After lunch, Sam and Geraldine drove to the address in Peckham where Lynn’s mother still lived. The man who came to the door must have been in the hall because the door opened as soon as the bell chimed. He looked about fifty, with grey stubble on his cheeks and chin, and a balding head. Small eyes peered out at them, almost completely concealed in fleshy pouches.
‘What do you want?’
His voice was shrill and he screwed up his face as though they had brought a bad smell with them. ‘We don’t buy no shit on the doorstep and we’re not interested in no crap religion.’
He made to close the door but Geraldine stepped forward, explaining the reason for their visit.
The man’s belligerence slipped in surprise.
‘Lynn?’ he repeated. ‘Did you say you’re looking for Lynn?’
A woman’s voice screeched incoherently from inside the house and the man turned away to yell in reply.
‘Someone’s here asking about Lynn!’
A woman appeared in the hall, hovering just behind the fat man, who shifted his bulk aside to allow her to speak to Geraldine. With wrinkled skin and stooped shoulders, she looked old enough to be her companion’s mother. She too seemed startled when she heard the purpose of their visit.
‘You want to know about Lynn?’ she repeated in surprise, her vacant eyes animated with fleeting interest. ‘After all this time, why would you want to know about her now?’
‘I know it’s a long time since she left home –’ Geraldine began.
‘Home!’ the fat man interrupted, rolling his piggy eyes. ‘If she ever thought of this place as her home, I’ll eat my hat.’
At her side, Geraldine heard Sam cough. It sounded as though she was trying not to laugh. Geraldine turned and glared at the sergeant who looked down, biting her bottom lip.
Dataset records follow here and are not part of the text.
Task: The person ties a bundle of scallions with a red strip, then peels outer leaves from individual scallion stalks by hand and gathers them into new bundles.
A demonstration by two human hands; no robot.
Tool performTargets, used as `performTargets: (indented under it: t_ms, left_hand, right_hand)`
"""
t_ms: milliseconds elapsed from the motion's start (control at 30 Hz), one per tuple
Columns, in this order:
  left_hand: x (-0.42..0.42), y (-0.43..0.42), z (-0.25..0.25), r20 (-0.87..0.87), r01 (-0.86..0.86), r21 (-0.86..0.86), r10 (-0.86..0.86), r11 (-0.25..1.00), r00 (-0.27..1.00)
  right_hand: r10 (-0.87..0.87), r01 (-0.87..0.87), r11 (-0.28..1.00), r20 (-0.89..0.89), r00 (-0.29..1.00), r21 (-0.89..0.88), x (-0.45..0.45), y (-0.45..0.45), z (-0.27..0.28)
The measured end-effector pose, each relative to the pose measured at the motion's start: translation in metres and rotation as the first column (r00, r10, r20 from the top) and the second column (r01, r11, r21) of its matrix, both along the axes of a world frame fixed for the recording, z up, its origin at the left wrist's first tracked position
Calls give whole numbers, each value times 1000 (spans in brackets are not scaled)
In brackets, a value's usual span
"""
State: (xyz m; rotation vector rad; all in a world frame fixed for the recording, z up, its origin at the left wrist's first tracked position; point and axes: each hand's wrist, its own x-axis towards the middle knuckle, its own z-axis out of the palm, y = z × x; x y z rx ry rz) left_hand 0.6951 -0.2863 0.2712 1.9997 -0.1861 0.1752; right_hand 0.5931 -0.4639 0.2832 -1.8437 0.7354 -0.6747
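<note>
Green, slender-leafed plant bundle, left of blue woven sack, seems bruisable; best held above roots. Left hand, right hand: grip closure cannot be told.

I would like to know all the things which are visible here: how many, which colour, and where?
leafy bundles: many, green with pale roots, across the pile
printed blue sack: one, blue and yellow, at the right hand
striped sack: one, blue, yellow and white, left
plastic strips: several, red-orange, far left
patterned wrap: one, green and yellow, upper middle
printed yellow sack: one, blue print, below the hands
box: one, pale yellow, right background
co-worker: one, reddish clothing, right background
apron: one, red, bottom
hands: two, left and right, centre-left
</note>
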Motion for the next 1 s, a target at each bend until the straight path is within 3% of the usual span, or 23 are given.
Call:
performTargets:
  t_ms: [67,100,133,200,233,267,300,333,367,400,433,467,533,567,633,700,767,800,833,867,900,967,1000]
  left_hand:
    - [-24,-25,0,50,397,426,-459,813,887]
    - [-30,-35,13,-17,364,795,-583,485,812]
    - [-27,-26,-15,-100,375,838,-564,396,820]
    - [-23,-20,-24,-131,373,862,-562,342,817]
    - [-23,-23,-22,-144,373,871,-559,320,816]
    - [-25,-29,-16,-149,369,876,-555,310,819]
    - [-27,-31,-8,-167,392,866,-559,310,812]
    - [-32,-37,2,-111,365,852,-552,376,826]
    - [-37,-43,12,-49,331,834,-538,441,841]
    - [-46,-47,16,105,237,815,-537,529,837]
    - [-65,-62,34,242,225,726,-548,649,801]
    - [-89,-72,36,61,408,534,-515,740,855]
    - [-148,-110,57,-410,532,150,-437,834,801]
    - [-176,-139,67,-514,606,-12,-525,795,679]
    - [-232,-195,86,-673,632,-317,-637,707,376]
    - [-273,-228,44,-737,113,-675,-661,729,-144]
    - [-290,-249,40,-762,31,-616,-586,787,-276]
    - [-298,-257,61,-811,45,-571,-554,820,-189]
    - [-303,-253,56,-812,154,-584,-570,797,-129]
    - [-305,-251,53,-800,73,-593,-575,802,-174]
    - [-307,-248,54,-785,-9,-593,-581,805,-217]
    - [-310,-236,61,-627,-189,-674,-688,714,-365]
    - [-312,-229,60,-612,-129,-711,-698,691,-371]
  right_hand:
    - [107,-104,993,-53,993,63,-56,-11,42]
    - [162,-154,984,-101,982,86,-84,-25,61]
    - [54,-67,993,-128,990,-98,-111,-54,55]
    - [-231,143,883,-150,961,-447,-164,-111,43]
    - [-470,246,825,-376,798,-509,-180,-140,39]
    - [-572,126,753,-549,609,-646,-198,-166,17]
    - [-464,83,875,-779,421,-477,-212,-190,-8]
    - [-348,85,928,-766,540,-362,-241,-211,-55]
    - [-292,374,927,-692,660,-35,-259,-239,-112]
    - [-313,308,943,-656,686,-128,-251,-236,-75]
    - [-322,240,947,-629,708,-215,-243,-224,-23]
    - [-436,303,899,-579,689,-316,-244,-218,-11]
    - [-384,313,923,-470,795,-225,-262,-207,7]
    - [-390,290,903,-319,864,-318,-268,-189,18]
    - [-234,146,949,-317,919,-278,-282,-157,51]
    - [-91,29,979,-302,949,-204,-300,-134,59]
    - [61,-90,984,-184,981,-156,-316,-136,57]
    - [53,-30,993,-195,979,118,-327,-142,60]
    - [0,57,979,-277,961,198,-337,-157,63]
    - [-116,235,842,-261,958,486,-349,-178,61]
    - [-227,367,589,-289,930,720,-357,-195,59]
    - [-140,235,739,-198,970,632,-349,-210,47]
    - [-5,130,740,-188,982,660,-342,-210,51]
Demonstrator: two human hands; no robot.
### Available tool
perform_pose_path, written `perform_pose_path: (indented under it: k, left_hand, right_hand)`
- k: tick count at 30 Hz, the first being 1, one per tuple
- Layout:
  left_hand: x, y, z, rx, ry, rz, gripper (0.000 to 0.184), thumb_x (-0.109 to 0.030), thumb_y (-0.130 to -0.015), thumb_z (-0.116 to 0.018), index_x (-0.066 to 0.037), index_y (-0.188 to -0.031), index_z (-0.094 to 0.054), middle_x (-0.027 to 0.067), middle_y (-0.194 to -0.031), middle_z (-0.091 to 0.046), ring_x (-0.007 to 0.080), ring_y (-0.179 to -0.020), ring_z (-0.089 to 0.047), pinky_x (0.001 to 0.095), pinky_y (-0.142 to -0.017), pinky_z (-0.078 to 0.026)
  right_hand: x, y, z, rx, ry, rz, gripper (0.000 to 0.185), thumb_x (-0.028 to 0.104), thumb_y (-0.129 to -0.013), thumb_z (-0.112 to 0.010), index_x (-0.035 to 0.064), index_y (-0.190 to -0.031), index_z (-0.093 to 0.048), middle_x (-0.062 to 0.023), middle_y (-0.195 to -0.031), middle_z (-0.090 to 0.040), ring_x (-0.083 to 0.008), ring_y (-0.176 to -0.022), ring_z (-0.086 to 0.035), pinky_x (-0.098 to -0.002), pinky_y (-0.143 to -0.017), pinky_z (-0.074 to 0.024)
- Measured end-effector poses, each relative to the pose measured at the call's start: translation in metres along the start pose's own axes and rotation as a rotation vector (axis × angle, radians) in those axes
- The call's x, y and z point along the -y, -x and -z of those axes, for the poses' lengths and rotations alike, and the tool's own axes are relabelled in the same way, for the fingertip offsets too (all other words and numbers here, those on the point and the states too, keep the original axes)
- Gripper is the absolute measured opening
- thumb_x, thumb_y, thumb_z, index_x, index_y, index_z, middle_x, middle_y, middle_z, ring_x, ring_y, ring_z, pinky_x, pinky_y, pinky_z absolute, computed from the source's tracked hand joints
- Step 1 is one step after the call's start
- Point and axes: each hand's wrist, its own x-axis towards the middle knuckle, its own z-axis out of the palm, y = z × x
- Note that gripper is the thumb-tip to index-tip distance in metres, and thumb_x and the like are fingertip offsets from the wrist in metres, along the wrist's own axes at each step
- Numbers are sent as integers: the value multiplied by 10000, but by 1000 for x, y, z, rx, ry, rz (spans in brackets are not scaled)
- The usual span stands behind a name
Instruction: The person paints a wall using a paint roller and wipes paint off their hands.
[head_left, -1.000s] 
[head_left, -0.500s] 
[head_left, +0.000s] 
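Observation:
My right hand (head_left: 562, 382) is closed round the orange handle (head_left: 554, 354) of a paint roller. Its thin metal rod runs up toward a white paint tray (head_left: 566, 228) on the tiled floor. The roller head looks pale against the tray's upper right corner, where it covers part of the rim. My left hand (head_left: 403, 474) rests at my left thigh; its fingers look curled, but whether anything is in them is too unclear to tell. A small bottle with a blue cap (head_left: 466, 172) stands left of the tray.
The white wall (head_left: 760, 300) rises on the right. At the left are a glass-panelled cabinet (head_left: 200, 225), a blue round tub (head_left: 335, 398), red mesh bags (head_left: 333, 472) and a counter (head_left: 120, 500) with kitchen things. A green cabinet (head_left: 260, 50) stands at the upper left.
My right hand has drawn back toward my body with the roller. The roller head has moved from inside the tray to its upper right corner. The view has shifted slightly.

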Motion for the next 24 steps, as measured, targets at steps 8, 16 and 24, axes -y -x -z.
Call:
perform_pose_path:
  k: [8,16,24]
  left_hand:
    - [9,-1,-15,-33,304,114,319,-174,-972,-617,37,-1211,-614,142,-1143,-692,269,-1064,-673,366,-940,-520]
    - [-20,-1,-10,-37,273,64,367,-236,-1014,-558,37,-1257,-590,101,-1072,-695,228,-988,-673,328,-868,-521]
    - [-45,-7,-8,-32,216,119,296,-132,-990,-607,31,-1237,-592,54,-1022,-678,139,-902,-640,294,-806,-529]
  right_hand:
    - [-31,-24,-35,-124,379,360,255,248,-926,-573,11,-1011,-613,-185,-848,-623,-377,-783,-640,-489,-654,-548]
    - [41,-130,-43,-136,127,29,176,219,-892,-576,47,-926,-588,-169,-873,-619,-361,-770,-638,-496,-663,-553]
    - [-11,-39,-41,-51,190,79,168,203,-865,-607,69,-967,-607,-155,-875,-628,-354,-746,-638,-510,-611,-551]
Geraldine turned back to Lynn’s mother.
‘May we come in?’
Mrs Jones nodded dumbly and led them off the narrow hall into a small untidy living room at the front of the house, sloppily furnished with a couple of armchairs that didn’t match, and a pair of grey plastic chairs. There was a stale smell, as though the windows were never opened. Mrs Jones perched on one armchair, the fat man sank into the other, and the two visitors sat down on plastic chairs. The place appeared neglected, as did Mrs Jones. Her hair was greasy, her clothes creased and threadbare, her lips cracked.
‘We want to know about Lynn,’ Geraldine said when they were all sitting down, ‘anything you can tell us.’
The woman sat brooding silently.
‘She won’t tell you anything,’ the fat man said. ‘She never talks about Lynn.’